Task statement :: In the entries below, find each line with the string "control" and copy it.

Collected data
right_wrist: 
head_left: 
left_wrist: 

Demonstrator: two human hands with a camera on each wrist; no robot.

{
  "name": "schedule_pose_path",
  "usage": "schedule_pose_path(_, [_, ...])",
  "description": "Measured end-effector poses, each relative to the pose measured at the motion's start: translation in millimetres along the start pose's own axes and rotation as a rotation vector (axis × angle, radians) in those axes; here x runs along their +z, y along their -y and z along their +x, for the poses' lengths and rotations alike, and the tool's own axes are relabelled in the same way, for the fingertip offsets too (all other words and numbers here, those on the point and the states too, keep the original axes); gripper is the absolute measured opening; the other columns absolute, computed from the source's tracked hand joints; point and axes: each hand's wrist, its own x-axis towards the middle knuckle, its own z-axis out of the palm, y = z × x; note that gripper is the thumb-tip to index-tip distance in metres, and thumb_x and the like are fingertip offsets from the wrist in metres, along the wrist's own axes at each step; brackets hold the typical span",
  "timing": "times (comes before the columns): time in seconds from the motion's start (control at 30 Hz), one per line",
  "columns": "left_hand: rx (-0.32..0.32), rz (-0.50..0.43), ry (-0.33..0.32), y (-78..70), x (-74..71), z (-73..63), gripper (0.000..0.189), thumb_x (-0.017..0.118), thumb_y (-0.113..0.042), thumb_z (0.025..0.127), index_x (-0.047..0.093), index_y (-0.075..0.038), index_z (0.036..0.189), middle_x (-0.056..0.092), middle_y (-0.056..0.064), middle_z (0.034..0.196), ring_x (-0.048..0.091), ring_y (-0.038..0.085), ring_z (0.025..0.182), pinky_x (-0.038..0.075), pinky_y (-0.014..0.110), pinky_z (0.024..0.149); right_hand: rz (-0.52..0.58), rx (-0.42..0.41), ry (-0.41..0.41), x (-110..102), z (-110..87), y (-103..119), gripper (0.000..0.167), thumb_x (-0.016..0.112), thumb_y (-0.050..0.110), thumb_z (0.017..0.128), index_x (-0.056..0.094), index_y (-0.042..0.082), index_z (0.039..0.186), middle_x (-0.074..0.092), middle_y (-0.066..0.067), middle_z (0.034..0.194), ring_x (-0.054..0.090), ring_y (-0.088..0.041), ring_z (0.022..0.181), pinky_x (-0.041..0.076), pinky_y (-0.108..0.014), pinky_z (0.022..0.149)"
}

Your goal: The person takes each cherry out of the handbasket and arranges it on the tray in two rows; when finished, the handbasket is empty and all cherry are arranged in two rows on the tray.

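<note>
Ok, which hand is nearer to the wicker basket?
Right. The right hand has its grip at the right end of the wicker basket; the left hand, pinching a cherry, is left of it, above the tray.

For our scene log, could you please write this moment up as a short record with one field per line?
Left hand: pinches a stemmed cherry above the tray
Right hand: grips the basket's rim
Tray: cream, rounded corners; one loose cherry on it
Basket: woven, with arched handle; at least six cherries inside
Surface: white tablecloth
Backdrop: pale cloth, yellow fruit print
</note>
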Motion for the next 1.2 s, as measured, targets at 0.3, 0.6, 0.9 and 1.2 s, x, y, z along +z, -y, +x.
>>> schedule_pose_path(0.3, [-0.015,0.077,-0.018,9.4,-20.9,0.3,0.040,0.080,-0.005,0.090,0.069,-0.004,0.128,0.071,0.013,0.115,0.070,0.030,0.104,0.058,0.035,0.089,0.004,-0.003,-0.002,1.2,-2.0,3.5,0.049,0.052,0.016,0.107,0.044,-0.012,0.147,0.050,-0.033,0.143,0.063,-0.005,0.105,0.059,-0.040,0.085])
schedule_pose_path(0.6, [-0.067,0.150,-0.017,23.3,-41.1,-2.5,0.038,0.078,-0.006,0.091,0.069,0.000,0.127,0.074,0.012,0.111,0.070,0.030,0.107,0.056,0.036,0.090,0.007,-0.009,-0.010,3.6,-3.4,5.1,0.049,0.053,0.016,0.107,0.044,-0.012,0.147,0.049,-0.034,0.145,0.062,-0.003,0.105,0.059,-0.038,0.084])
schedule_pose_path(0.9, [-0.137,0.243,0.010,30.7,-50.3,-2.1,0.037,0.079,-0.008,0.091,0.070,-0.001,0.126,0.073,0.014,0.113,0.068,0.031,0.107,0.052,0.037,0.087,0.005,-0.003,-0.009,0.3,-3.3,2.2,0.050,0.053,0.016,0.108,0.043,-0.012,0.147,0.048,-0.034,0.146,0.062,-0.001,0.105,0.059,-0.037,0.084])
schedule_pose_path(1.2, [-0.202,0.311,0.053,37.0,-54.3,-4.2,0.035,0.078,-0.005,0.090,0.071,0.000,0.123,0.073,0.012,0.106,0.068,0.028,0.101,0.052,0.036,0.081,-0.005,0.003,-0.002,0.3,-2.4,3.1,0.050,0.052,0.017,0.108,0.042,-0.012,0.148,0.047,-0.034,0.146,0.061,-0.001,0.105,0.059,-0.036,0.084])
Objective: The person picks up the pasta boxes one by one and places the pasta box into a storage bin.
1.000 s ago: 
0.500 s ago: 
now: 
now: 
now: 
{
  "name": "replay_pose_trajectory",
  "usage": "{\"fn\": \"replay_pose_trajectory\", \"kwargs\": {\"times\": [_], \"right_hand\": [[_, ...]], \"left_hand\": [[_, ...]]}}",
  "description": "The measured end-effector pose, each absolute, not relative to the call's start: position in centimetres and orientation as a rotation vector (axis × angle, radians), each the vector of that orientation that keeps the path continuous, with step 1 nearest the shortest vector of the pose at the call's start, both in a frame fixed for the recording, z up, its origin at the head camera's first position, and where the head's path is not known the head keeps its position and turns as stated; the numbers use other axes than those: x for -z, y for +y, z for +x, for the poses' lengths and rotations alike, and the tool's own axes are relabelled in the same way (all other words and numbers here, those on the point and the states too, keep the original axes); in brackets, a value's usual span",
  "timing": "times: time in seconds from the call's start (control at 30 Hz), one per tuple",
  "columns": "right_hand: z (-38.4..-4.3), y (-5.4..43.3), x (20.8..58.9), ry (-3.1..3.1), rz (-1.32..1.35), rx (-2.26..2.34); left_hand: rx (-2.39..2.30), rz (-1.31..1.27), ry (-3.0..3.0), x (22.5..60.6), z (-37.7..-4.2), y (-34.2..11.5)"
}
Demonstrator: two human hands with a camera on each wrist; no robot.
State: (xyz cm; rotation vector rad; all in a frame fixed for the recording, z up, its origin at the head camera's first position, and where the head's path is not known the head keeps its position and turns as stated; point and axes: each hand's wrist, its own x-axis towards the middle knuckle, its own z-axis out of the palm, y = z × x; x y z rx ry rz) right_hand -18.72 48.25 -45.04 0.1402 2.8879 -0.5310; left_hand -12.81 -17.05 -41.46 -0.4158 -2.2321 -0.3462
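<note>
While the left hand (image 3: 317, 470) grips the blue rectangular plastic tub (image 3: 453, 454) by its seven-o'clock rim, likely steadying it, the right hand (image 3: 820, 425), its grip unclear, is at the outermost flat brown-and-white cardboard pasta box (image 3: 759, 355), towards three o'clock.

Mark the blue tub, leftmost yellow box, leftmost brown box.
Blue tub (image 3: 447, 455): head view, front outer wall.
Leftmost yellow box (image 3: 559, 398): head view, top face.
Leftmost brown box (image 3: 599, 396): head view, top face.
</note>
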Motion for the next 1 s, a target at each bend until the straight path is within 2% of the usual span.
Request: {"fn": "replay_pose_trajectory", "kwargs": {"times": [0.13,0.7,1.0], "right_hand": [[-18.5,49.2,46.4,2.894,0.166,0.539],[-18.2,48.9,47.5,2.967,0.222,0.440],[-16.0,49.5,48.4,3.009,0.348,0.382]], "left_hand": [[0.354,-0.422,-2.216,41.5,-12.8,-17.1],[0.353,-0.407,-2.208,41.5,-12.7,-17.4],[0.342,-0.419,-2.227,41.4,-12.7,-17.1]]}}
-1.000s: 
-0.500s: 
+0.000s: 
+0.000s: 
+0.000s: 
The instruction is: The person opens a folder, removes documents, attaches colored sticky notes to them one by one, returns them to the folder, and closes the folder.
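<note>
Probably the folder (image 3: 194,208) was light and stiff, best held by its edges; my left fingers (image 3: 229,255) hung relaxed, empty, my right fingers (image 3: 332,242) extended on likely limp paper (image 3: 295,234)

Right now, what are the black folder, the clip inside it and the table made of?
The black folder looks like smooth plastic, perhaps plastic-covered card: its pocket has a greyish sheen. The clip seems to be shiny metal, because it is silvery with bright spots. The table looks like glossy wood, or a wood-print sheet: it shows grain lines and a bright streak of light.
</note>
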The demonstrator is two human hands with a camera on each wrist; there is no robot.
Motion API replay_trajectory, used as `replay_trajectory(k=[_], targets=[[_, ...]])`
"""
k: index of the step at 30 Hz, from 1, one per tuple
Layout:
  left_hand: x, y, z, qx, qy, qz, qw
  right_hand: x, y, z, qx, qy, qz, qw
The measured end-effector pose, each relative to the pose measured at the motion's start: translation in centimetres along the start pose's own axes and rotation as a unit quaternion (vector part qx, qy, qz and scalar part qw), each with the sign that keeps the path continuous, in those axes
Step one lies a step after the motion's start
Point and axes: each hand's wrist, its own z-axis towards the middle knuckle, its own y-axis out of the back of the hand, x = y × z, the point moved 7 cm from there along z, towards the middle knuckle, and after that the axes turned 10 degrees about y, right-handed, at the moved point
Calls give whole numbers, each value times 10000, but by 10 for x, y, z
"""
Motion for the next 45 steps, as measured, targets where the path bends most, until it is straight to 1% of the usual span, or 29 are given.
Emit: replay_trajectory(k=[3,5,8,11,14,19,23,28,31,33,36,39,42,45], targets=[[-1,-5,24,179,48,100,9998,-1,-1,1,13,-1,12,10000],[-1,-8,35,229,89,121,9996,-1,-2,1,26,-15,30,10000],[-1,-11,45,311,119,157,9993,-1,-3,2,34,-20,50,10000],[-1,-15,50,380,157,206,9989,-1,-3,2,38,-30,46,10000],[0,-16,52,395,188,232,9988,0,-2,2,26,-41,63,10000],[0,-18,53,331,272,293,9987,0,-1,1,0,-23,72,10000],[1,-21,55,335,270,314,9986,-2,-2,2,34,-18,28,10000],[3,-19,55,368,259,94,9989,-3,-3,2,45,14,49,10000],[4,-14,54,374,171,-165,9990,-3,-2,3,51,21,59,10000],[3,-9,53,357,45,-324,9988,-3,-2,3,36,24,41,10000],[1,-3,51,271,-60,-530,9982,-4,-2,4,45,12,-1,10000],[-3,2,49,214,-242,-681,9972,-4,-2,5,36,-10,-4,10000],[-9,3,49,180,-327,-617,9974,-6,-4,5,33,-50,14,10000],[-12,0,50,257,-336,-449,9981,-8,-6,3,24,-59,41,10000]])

Answer to the problem ::
  "timing": "times (comes before the columns): time in seconds from the motion's start (control at 30 Hz), one per line",
  "timing": "times: time in seconds from the call's start (control at 30 Hz), one per tuple",

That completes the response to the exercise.